SEATTLE -- The Seattle Police Department was criticized Tuesday in an independent review of its actions during last year's May Day violence. The report said police planning was lacking and officers on the street were confused over who was in charge or what force to use.
The independent review, released Tuesday, was conducted by former Los Angeles police Deputy Chief Michael Hillmann.
"From approximately 1200 hours (noon) until the mayor signed the Emergency Proclamation at 1500 horus (3 p.m.), the violence continued in the Downtown Core," the report said. "It was during this time Seattle Police Department was unsuccessful in stopping the violent destruction of property.
"Unfortunately," it said, "the aforementioned three-hour period was not a shining example of successful crowd management and protection of property ... SPD personnel described the incident as running itself with self-deployment of supervisors and officers taking independent action with little coordinated direction."
The report detailed a long list of deficiencies inside the Seattle Police Department. It focused on planning, operations, command and control, policies and training.
Among the findings: Department planning did not begin early enough to provide effective deployment and clarity of strategies, resulting in what was ultimately described as conflicting crowd management strategies and confusing direction.

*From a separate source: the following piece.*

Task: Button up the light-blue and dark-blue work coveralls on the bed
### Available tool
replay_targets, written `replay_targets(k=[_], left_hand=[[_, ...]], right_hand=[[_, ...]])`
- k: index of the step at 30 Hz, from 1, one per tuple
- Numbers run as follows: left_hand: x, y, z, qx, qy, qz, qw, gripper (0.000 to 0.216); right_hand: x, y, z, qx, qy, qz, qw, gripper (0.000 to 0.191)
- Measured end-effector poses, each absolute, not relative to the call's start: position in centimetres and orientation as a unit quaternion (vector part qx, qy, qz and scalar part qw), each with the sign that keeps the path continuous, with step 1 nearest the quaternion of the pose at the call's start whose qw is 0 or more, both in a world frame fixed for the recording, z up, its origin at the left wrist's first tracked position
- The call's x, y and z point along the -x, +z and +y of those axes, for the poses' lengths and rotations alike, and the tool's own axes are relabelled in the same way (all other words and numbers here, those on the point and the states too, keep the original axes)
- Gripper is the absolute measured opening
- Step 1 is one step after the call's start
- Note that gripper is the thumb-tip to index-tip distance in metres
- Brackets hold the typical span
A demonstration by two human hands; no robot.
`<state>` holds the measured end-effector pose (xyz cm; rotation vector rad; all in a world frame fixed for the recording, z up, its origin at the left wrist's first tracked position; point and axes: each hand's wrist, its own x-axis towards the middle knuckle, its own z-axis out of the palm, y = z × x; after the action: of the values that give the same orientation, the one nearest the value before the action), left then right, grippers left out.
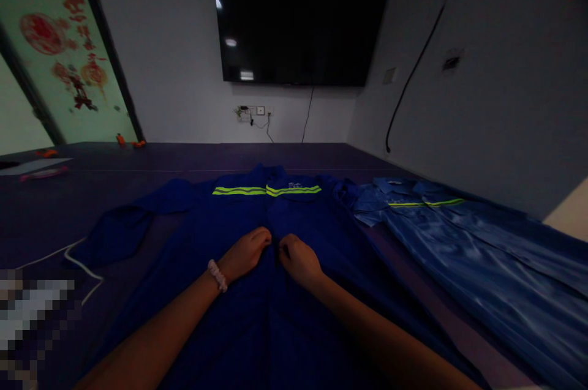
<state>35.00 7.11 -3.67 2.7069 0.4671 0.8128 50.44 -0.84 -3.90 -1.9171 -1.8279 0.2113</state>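
Observation:
A dark blue work jacket (220,231) lies spread out front side up, its collar away from me. Yellow-green reflective bands (239,191) cross its chest, and one sleeve reaches out to the left. My left hand (250,250), with a scrunchie (217,275) on the wrist, is closed with its fingers pinched at the left edge of the front opening. Opposite it, my right hand (298,258) is closed at the right edge. A small gap parts the two hands. The cloth between the fingertips is mostly hidden.
To the right lies a lighter blue work garment (450,243) with a yellow stripe. A white cord (82,261) runs along the left of the purple surface (184,160). Orange objects (120,139) sit near the door. A large television (303,19) hangs on the wall ahead.

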Motion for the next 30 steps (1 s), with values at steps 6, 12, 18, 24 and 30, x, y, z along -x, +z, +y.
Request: replay_targets(k=[6,12,18,24,30], left_hand=[[-34.6,-3.3,7.6,-0.885,0.318,0.241,0.24,0.014],[-34.6,-3.4,7.5,-0.895,0.292,0.261,0.212,0.009],[-35.1,-0.5,5.2,-0.917,0.26,0.288,0.093,0.01],[-34.5,1.8,-1.2,-0.907,0.129,0.393,0.077,0.03],[-33.6,0.2,-4.8,-0.896,0.053,0.433,0.081,0.023]], right_hand=[[-50.9,-4.0,-0.6,0.696,0.084,-0.66,0.269,0.015],[-51.2,-3.7,-0.5,0.691,0.11,-0.641,0.315,0.013],[-52.2,-1.4,-1.5,0.651,0.126,-0.665,0.343,0.018],[-51.0,0.0,-7.0,0.652,0.181,-0.697,0.237,0.018],[-47.5,-1.4,-11.7,0.672,0.174,-0.696,0.183,0.024]])
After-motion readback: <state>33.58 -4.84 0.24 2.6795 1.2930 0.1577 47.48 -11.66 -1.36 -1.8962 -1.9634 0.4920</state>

"We now have concluded an internal review and an independent review and those reviews will give recommendations to improve future performance at large-scale demonstrations or protests,” Seattle police Assistant Chief Paul McDonagh said Tuesday.
"We've done refresher training for the chain of command to ensure that communication flows seamlessly. What we want to make sure is that the officers on the street and the chain of command have the same message and so there's no confusion,” McDonagh said.

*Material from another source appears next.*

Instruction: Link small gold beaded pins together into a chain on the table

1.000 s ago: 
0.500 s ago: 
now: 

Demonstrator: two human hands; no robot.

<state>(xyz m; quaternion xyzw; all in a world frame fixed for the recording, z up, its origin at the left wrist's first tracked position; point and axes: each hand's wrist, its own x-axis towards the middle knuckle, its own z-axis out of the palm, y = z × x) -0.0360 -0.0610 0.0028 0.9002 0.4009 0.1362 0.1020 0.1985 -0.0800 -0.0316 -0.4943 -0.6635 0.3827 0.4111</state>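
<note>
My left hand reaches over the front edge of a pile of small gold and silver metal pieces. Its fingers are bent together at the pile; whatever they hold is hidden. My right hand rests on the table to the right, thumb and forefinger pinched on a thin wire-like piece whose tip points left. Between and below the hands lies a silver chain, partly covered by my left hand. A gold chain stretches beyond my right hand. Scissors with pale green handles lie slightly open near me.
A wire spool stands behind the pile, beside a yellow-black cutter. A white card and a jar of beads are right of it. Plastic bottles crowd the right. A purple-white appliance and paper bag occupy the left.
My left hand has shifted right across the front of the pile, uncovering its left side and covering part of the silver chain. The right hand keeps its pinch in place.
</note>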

Also among the findings in the independent report, the Incident Commander did not appear to be actively engaged in incident planning and that incident planning did not appear to follow preferred practices.

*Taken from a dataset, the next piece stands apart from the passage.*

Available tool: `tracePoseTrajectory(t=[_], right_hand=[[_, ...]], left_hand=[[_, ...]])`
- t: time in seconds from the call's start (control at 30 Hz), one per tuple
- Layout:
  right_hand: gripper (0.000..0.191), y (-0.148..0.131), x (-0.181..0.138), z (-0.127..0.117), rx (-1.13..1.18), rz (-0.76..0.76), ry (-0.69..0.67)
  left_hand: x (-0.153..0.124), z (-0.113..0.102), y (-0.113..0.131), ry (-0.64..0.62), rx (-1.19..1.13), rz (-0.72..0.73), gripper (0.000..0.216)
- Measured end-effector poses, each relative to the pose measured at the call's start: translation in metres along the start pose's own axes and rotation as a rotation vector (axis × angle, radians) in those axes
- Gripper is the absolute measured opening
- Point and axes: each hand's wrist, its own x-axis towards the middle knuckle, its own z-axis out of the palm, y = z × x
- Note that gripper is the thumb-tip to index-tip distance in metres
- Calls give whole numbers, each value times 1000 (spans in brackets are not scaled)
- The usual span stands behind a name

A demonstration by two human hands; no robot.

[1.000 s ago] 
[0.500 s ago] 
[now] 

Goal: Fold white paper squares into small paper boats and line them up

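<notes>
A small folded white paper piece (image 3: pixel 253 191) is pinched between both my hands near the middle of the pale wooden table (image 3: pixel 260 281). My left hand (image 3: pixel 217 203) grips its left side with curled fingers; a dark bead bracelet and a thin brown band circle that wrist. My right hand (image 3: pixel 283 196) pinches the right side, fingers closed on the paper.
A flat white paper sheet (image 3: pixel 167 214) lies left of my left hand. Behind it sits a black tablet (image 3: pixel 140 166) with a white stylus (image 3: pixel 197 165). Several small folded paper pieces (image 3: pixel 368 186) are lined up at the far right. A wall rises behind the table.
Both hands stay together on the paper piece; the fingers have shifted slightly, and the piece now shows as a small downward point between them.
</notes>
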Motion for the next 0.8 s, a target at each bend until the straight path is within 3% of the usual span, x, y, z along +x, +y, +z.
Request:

The incident commander did not ensure adequate resources were deployed and there was no fixed site established for the Incident Command Post.
Finally, the report found, real-time communication between the command staff and street-level officers was insufficient and at times squads on the street acted independently due to an absence of command direction.
Lack of proper training was another major issue.
"We noticed that we hadn't done any training on specifically crowd management, crowd control for a while (the report said since 1999) and so we've initiated that. We've trained approximately 370 officers in basic crowd control, crowd management,” McDonagh said.
The report was critical of Assistant Chief Mike Sanford, who charged into a crowd of violent protesters to try to arrest an individual. He became involved in an altercation and fell down, requiring other officers to move into the crowd to rescue him.
"This incident was commented on in all interviews as being an example of questionable tactics utilized by a staff officer and this action created a use-of-force situation," the report said.
A lot of the recommendations that were part of the report have already been implemented by SPD. In fact, most were part of the department’s 20/20 plan.
One of the more interesting recommendations was that SPD work with the City Attorney's Office to restrict the so-called rain city super heroes from creating crime and interfering with law enforcement operations.